Welcome to WebmasterWorld Guest from 184.108.40.206
You will find much more useful links when searching at Google for keywords such as: rank +weight +sqrt +log AND ("TF/IDF" OR IDF).
The very basic concept of any expandable search engine is as follows:
1. Crawl and retrieve documents, strip html/xml markup while remembering text contained between special entities such as href (also for PageRank calculations), alt, title, bold, etc. You may also store word positions in the document.
2. Convert each document's text into a vector space model: filter out stop words (a long, carefully crafted list is preferable), analyze term frequency (TF) and inverse document frequency (IDF), maybe also document similarity using a cosine square algorithm. Finally, use log() to assign a weight value between 0 and 1 to each term and document. TF-IDF is one of the most successful and well-tested techniques in Information Retrieval.
3. Assign an unique ID for each document and store the ID as key and the value (containing URL + other useful document info) in a hashed binary tree database, such as Berkeley DBM (SQL databases are too slow for this context). Do the same for each term in another database where each unique keyword is stored as a key together with its value that holds info such as the IDs of documents incorporating that term, total term frequency and weight, etc.

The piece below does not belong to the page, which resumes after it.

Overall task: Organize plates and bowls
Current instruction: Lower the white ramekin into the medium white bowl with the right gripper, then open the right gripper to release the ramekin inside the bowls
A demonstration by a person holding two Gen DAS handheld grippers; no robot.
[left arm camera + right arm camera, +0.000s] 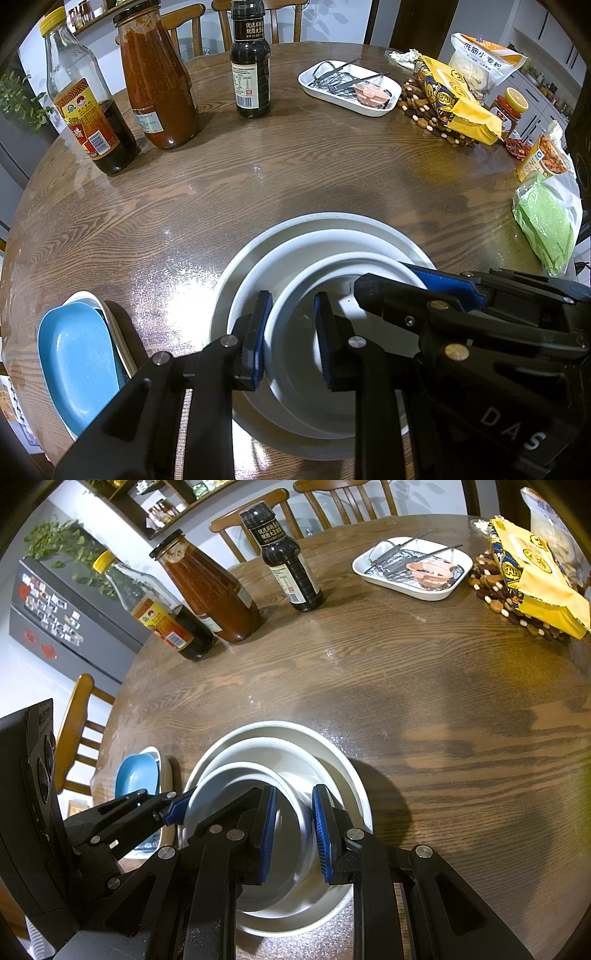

4. Build a search interface. Split a user query into keywords, lookup each keyword in the term database and retrieve the associated document IDs (which could be pre-sorted by weight). Lookup the IDs in the document database depending on user preference:
a) ANDed search - lookup only the intersection of keyword IDs (duplicate IDs appearing for each user keyword)
b) ORed search: lookup all IDs
c) Phrase search: aa) use the ANDed technique then do a live phrase search in the retrieved documents, ab) if a word position matrix is available for each document, calculate the term offsets to check for a match.
5. Serve the results, which may also be temporarily cached, sorted by term/document weight to the user.
This really is just a very rough outline. The crawler alone could give you months to develop if it's for a large-scale operation.